Kraliçe Marie Antoinette, Fransa'nın kendi halkı tarafından ölüme mahkum edilen tek hükümdarı değildi. Ancak, sonuna kadar sükunet ve kraliyet ihtişamını korumayı başaran birkaç asil hanımdan biriydi.
Marie Antoinette'in annesi Marie Theresa çok güçlü ve bilge bir kadındı. Her kızına mükemmel bir evlilik sağlayarak hem halkına hem de çocuklarına bakmayı başardı. Tabii ki, haber Marie Antoinette'e gitti: Fransız tahtını miras alan Louis'e bir eş olarak hazırlanıyordu. Kızının kraliçe olacağını bilen Maria Theresa, ona hükümet becerilerini aşılamaya çalıştı. Kıza sadece bilim değil, aynı zamanda kendi diplomatik yöntemlerini elde etmek için insanları büyüleme sanatı da öğretildi.
Fransa'nın gelecekteki hanımı herkesin favorisiydi ve reddetme hakkında hiçbir şey bilmiyordu. Bu onun karakterini bozdu: eğlenmeye ve başkalarından herhangi bir kapriyi yerine getirmesini talep etmeye alışkın olan Marie Antoinette, akıllı bir hükümete hazır değildi. 15 yaşında evlendi, ancak o sırada Louis sadece bir varisti, kral değildi. Düğün, ne yazık ki, korkunç bir trajediyi gerektirdi. Paris'teki önemli olayın şerefine herkes için bir şölen düzenlendi. Bu şölen öyle bir coşkuya neden oldu ki, izdihamda birçok kasabalı hayatını kaybetti. Tabii ki, yeni evliler bununla suçlanmadı, ancak genç Marie Antoinette ve halkına getirdiği talihsizlik hakkında hoş olmayan söylentiler hala devam etti.
Kız, evliliğinden sadece 4 yıl sonra kraliçe oldu.

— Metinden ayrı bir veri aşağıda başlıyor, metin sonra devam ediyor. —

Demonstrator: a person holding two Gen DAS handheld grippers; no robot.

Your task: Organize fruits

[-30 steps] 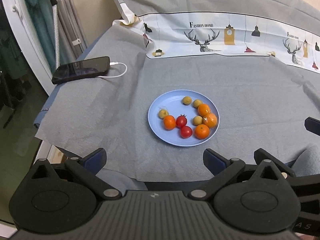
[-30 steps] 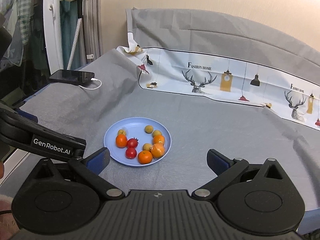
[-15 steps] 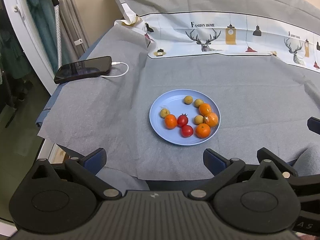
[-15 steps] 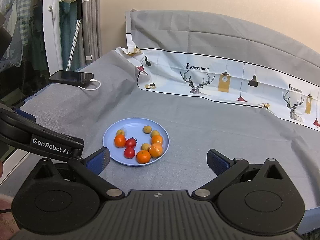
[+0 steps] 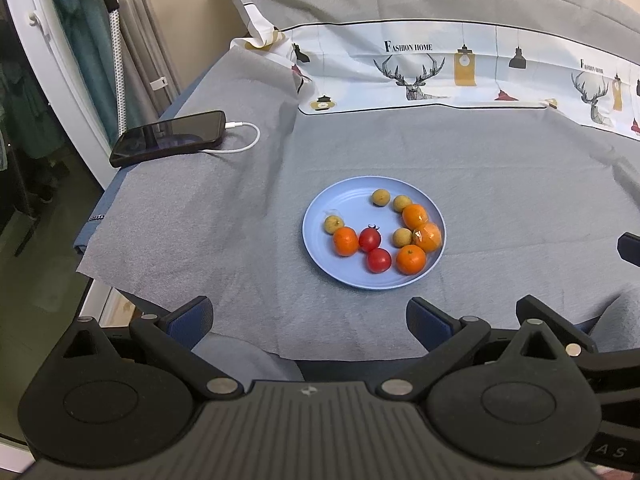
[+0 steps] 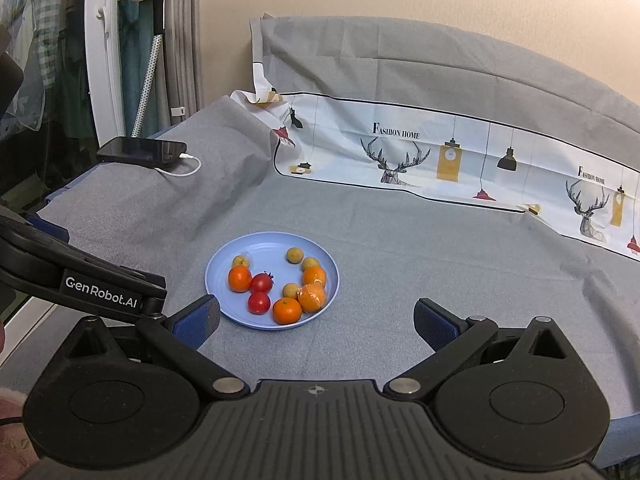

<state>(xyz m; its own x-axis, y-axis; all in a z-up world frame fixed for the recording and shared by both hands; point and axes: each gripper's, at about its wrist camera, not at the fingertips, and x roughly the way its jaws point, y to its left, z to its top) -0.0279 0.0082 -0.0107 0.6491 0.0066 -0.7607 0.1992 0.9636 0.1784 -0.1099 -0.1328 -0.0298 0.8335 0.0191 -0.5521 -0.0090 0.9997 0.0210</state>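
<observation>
A light blue plate (image 5: 320, 216) (image 6: 264, 246) lies on the grey cloth, holding several small oranges (image 5: 345, 241) (image 6: 287, 310), two red cherry tomatoes (image 5: 379, 260) (image 6: 259, 302) and several small yellow-brown fruits (image 5: 381, 197) (image 6: 294, 255). My left gripper (image 5: 309, 320) hangs open near the table's front edge, short of the plate, with nothing between its fingers. My right gripper (image 6: 316, 320) is open too, empty, just before the plate's near rim. The left gripper's body (image 6: 100, 290) shows at the left of the right wrist view.
A black phone (image 5: 170, 137) (image 6: 142, 151) with a white charging cable lies at the table's far left corner. A printed white cloth strip (image 5: 460, 68) (image 6: 440, 152) runs along the back. The table edge drops off at left to the floor and a white door frame.
Both views have shifted slightly, the plate drifting a little in each. Both grippers stay open and empty, and the fruit has not moved on the plate.
</observation>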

Bu zamana kadar, Fransız aristokratlarının hayatını tamamen değiştirmeyi başarmıştı. Ülkede atık hüküm sürdü, tuhaf bir şekilde açlık ve yoksullukla birleşti: asil hanımlar ayda yüz lüks kıyafet sipariş ederken, sıradan vatandaşlar çocuklarını ne besleyeceklerini bilmiyorlardı. Bu uyuşmazlığı kraliyet çiftine bildirmeye cesaret eden herhangi bir danışman derhal kovuldu. Masraflarını karşılamak için kral sürekli vergileri artırdı ve bu da giderek daha fazla tahrişe neden oldu.
Ve nihayet, insanların sabrının tükendiği an geldi. Organize ayaklanmalar başladı. Kraliyet ailesi hapsedildi ve kral ve karısı kaçmaya çalıştığında, onları idam etmeye karar verildi. Önce Louis'in kafasını kestiler ve bir süre sonra Marie Antoinette hakkında ölüm cezası verildi, ancak onu aşırı israftan başka bir şeyle suçlamak mümkün değildi. Kraliçe iskeleye kendisi çıktı ve sonuna kadar sarsılmaz bir sakinliği korumayı başardı.